INPUT MATERIAL:
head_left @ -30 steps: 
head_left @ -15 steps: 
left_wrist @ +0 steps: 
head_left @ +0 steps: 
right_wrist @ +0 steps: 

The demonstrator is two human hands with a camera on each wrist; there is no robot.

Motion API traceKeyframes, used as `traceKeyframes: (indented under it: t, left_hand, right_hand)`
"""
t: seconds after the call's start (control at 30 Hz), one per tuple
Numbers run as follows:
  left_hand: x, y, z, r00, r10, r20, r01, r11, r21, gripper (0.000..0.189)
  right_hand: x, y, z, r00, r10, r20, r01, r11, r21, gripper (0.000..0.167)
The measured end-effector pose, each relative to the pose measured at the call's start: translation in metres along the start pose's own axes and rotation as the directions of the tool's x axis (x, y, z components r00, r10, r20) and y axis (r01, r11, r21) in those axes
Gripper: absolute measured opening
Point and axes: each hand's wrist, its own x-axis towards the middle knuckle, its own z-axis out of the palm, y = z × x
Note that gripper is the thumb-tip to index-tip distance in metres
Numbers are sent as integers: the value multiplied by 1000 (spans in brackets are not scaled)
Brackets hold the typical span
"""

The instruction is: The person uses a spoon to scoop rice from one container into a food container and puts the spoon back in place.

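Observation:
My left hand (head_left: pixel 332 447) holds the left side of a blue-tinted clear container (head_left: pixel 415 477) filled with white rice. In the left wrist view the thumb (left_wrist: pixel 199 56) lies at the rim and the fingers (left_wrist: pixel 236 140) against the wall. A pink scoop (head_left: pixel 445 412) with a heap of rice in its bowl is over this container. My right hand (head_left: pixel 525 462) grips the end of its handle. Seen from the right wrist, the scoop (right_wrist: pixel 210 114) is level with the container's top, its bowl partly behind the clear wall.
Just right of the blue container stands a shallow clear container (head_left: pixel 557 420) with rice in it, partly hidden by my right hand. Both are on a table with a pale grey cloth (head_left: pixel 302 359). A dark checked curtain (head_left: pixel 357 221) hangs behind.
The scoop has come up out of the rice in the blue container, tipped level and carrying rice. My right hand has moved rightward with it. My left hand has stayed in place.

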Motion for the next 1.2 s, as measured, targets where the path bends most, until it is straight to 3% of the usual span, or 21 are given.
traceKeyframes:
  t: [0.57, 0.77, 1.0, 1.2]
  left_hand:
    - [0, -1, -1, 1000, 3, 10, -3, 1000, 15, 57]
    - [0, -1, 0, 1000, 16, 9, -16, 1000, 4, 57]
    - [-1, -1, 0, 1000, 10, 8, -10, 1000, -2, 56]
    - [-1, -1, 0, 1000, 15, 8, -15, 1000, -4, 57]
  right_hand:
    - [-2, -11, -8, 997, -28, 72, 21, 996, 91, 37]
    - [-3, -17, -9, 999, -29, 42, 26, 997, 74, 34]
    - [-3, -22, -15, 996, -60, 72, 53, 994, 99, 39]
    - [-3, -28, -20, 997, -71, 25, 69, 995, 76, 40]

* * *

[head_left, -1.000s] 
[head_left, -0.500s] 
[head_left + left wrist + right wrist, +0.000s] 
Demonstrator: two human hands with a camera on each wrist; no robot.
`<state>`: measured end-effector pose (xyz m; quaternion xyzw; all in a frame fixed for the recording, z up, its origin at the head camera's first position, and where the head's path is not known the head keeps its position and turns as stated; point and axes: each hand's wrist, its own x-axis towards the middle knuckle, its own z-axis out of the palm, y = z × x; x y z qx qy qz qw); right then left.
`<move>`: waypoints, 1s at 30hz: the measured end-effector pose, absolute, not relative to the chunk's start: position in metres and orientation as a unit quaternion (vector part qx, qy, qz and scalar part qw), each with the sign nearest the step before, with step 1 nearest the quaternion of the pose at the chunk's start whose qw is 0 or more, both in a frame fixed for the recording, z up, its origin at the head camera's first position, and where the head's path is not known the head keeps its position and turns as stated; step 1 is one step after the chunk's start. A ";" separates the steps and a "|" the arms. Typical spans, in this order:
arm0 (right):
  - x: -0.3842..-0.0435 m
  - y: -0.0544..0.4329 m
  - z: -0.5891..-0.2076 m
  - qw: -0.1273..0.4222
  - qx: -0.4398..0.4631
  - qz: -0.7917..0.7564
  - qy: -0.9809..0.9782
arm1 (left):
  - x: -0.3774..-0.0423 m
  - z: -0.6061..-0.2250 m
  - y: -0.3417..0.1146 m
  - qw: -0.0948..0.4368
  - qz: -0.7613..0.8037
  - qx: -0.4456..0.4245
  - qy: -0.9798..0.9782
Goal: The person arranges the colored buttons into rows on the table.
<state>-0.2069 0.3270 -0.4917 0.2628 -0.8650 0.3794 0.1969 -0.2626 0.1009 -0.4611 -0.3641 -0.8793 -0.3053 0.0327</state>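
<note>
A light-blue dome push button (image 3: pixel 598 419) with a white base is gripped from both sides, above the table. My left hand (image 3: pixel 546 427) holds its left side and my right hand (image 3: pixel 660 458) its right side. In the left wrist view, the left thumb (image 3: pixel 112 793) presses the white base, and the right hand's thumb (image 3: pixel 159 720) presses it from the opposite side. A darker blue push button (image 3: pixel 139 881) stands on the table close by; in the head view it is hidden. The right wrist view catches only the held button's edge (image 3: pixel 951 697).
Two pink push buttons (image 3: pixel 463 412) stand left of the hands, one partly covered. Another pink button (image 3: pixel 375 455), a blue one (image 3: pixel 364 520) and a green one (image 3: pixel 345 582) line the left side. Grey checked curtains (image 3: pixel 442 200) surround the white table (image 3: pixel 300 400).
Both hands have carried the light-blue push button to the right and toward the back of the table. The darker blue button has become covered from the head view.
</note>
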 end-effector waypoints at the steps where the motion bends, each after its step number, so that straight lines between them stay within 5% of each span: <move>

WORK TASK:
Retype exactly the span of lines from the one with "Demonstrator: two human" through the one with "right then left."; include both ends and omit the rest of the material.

YOUR RESPONSE:
Demonstrator: two human hands with a camera on each wrist; no robot.
`<state>`: measured end-effector pose (xyz m; quaternion xyzw; all in a frame fixed for the recording, z up, its origin at the head camera's first position, and where the head's path is not known the head keeps its position and turns as stated; point and axes: each hand's wrist, its own x-axis towards the middle knuckle, its own z-axis out of the palm, y = z × x; x y z qx qy qz qw); right then left.

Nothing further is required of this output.